Around 28,400 people have entered the UK in 2021 by the clandestine crossing of the English Channel, triple the number for 2020.
Analysis of Home Office data by the PA news agency showed that at least 28,395 illegal immigrants had arrived in small boats in the past year, while the BBC’s analysis counted at least 28,431 crossings.
In 2020, 8,417 people managed to cross the treacherous waters.
Despite international efforts to crack down on people smugglers, gangs have continued to ply the Dover Strait with their deadly trade, charging thousands of pounds for a berth in flimsy inflatable boats.
The number of arrivals peaked in November 2021, when at least 6,869 illegal immigrants reached the UK despite dropping temperatures.
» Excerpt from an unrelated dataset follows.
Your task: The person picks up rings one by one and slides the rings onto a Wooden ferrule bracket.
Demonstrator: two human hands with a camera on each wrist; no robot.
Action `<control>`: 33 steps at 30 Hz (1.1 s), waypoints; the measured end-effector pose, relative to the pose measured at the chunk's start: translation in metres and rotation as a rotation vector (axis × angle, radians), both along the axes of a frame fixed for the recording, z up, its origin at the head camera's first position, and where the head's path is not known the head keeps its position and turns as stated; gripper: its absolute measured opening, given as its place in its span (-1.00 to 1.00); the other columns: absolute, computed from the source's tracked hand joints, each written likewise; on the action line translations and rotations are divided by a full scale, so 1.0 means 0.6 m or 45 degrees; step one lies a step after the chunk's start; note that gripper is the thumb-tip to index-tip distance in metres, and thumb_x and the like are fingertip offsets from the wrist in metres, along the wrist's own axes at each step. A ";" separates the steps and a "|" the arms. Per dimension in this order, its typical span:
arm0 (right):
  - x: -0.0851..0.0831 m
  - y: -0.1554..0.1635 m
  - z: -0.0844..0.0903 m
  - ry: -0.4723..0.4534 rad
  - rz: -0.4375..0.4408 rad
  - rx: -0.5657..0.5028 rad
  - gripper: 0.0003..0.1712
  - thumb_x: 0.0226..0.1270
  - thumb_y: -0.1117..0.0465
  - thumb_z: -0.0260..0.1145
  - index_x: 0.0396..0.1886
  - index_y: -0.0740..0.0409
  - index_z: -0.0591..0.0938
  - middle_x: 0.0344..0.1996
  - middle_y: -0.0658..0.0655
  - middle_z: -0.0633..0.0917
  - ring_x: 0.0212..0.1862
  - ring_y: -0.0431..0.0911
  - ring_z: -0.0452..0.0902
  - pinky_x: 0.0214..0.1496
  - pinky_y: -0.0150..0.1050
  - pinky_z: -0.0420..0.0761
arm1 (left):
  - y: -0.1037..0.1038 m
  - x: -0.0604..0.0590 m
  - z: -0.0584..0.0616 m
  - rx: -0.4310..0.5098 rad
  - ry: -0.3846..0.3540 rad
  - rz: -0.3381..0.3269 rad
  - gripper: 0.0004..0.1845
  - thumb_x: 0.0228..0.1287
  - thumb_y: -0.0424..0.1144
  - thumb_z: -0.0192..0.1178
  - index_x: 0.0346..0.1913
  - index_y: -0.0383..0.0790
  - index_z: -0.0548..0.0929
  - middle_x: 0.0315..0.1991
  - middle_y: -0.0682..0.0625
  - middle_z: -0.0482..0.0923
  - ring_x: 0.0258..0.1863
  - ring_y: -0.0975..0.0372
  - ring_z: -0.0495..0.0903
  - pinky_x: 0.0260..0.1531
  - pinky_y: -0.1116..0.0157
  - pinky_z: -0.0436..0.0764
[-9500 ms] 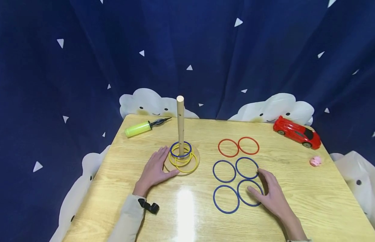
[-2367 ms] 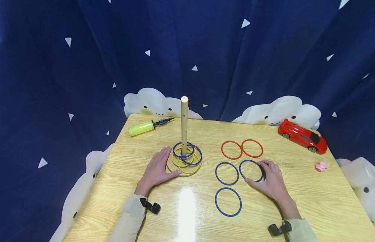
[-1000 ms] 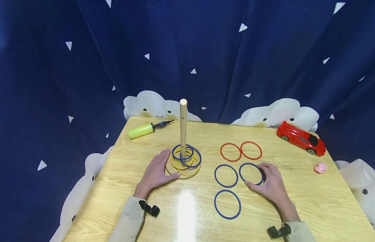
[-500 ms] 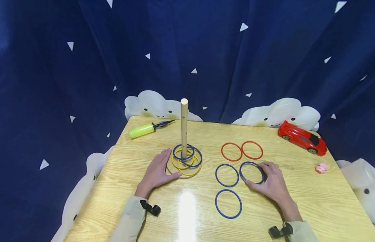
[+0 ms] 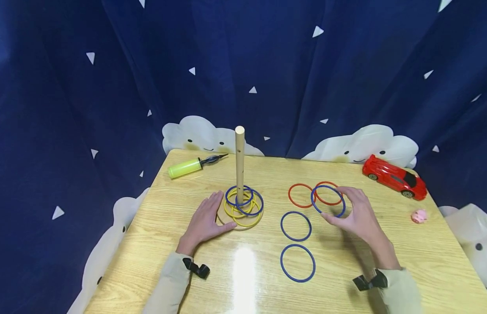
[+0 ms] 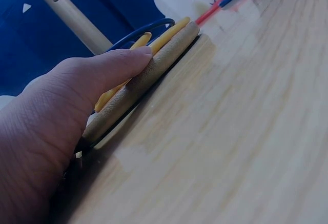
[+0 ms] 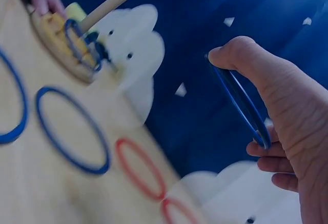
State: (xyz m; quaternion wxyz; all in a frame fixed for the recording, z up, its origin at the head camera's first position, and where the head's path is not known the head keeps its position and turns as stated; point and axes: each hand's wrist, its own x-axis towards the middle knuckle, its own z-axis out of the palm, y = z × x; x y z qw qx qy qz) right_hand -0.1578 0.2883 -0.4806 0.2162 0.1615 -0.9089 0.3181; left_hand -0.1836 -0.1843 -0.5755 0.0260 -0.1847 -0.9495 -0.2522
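Note:
In the head view a wooden peg stands on a round wooden base, with several yellow rings and two blue rings lying loosely around its foot. My left hand rests along the base's left side, fingers extended. Its thumb lies on the base's edge in the left wrist view. To the right, my right hand pinches a blue ring between thumb and fingers, raised above the table. From the head view, that ring partly overlaps a red ring behind it.
Two blue rings lie on the table: a farther blue ring and a nearer blue ring. Another red ring is behind them. A yellow-green hand pump lies back left. A red toy car and pink pig figure sit right.
Earlier, one blue ring went from the table onto the peg. Since half a second ago, my right hand has lifted another blue ring off the table. My left hand has stayed by the base.

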 end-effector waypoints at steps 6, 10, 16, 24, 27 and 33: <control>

Between Nov. 10 and 16, more than 3,100 people made the perilous crossing, the most in any seven-day stretch in the current crisis.
The same month also saw a new record for a single day, with 1,185 people reaching British shores aboard 33 boats on Nov. 11.
Going into 2021 the most arrivals on a single day had been 416, set in September 2020.
The PA news agency said dinghies seen leaving French shores and being towed into Dover have noticeably increased in size over the past year, with data showing an average of about 28 people travelling aboard each small boat that arrived in the UK in 2021, up from just over 13 in 2020.
The dangers of the English Channel were laid bare on Nov. 24 when at least 27 people died as their dinghy—likened to a blow-up pool by French interior minister Gerald Darmanin—was capsized.
At least 16 people who died were Kurdish from northern Iraq, where growing unemployment and frustration over corruption had prompted many to consider the risky journey to the West.
Their bodies were returned home for burial on Dec. 26.
Charity bosses from Refugee Action, Care4Calais, and Refugee Council have criticised the UK government for not opening up more safe routes for asylum seekers, while the chair of think tank Migration Watch UK said there are “plenty of safe routes.”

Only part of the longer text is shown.